Apache Airflow dbt Cloud Provider
This provider package allows Apache Airflow to interact with dbt Cloud, enabling orchestration of dbt Cloud jobs and fetching job run details. It includes operators, sensors, and hooks for various dbt Cloud functionalities. The current version is 4.8.0. Airflow provider packages typically follow a regular release cadence, often aligned with Airflow's own releases or as new features/bug fixes are introduced.
Warnings
- breaking Version 4.0.0 removed all deprecated parameters in operators and hooks. If you were using any parameters marked as deprecated in previous versions (e.g., `schema`, `project_id`, `environment_id`), your DAGs will break.
- breaking In version 3.0.0, the `poll_interval` parameter was removed from `DbtCloudRunJobOperator` as it was only supported in `DbtCloudJobRunSensor`. Additionally, the `deferrable` parameter was added to `DbtCloudRunJobOperator` for async execution.
- gotcha Incorrect or missing dbt Cloud Connection configuration. The provider requires an Airflow connection of type 'dbt Cloud' with a valid API token. Common issues include using the wrong connection ID, an expired token, or a token with insufficient permissions.
- gotcha Confusion between `account_id`, `job_id`, and other identifiers.
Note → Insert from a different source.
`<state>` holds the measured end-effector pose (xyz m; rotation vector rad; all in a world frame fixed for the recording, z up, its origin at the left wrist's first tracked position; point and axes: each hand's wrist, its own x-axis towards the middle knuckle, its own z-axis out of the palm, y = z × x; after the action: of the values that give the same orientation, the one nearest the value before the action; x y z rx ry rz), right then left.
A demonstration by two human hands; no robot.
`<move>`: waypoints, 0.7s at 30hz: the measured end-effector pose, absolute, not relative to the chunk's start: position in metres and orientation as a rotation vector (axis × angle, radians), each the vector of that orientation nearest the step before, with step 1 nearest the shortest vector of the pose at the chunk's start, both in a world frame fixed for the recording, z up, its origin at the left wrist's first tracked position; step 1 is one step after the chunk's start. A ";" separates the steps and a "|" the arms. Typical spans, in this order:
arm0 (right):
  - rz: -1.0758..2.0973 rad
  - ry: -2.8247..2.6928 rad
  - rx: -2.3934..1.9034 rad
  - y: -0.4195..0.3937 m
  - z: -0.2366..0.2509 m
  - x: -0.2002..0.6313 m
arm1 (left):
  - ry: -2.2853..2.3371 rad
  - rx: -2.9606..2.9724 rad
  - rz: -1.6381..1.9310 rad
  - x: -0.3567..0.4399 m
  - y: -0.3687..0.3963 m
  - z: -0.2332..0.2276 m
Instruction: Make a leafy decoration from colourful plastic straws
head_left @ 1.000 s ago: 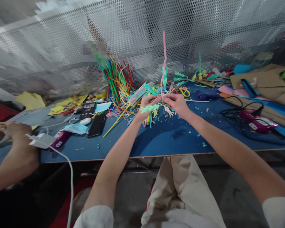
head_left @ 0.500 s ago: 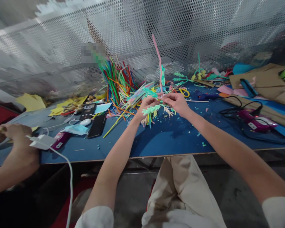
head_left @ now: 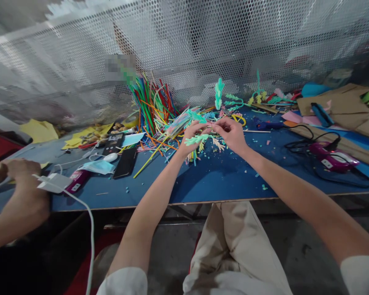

Users often provide incorrect IDs for dbt Cloud resources, leading to 'resource not found' or 'permission denied' errors.
Install
-
pip install apache-airflow-providers-dbt-cloud
Imports
- DbtCloudHook
from airflow.providers.dbt_cloud.hooks.dbt_cloud import DbtCloudHook
- DbtCloudRunJobOperator
from airflow.providers.dbt_cloud.operators.dbt_cloud import DbtCloudRunJobOperator
- DbtCloudJobRunSensor
from airflow.providers.dbt_cloud.sensors.dbt_cloud import DbtCloudJobRunSensor
Quickstart
from __future__ import annotations
import os
import pendulum
from airflow.models.dag import DAG
from airflow.providers.dbt_cloud.operators.dbt_cloud import DbtCloudRunJobOperator
from airflow.providers.dbt_cloud.sensors.dbt_cloud import DbtCloudJobRunSensor
DBT_CLOUD_CONN_ID = os.environ.get('DBT_CLOUD_CONN_ID', 'dbt_cloud_default')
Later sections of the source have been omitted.